=== Section Start ===
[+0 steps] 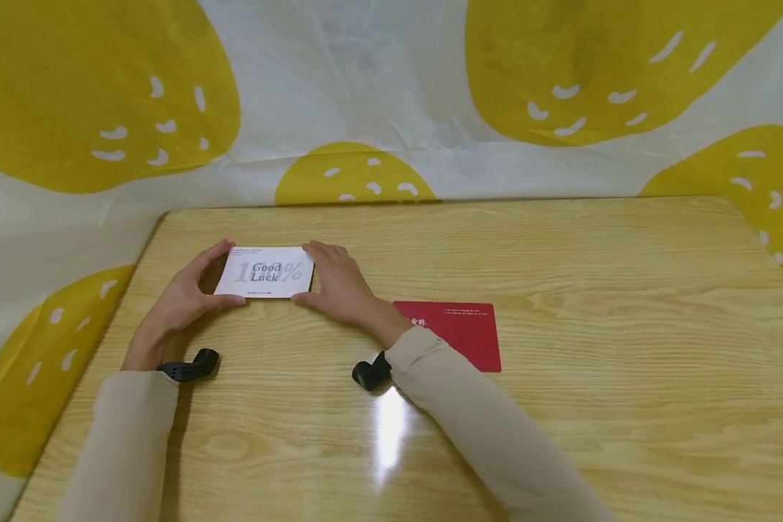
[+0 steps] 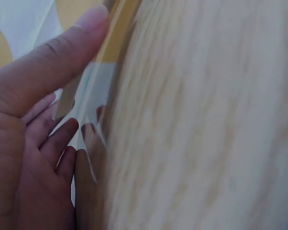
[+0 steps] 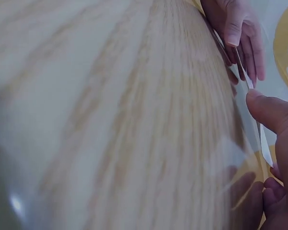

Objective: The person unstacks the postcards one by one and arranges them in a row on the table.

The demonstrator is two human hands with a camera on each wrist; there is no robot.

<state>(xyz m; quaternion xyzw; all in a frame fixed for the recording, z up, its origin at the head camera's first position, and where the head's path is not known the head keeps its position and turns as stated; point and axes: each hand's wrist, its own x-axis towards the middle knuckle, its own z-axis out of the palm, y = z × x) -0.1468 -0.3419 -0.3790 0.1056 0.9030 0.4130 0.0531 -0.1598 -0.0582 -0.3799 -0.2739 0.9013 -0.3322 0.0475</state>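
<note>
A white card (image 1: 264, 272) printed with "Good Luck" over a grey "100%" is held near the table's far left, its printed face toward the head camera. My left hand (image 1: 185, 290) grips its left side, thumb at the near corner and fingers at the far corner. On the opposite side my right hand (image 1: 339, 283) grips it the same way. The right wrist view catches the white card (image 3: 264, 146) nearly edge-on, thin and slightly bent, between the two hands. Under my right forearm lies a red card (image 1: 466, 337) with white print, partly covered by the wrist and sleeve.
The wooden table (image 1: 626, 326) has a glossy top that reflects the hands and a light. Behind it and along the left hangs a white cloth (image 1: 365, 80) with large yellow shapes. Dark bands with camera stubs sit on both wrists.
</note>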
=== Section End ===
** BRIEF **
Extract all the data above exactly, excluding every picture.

** SOLUTION TO THIS EXERCISE **
[+0 steps] 
[+0 steps] 
[+0 steps] 

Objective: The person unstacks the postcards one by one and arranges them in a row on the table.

The demonstrator is two human hands with a camera on each wrist; there is no robot.

<state>(xyz m; quaternion xyzw; all in a frame fixed for the recording, z up, its origin at the head camera's first position, and where the head's path is not known the head keeps its position and turns as stated; point and axes: each hand's wrist, its own x-axis towards the middle knuckle, its own z-axis out of the palm, y = z × x) -0.1468 -0.3419 -0.3790 0.1056 0.9030 0.4130 0.0531 -0.1598 -0.0582 -0.3799 -0.2739 0.9013 -0.3322 0.0475</state>
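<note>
A white card (image 1: 264, 272) printed with "Good Luck" over a grey "100%" is held near the table's far left, its printed face toward the head camera. My left hand (image 1: 185, 290) grips its left side, thumb at the near corner and fingers at the far corner. On the opposite side my right hand (image 1: 339, 283) grips it the same way. The right wrist view catches the white card (image 3: 264, 146) nearly edge-on, thin and slightly bent, between the two hands. Under my right forearm lies a red card (image 1: 466, 337) with white print, partly covered by the wrist and sleeve.
The wooden table (image 1: 626, 326) has a glossy top that reflects the hands and a light. Behind it and along the left hangs a white cloth (image 1: 365, 80) with large yellow shapes. Dark bands with camera stubs sit on both wrists.
</note>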

This completes the requested output.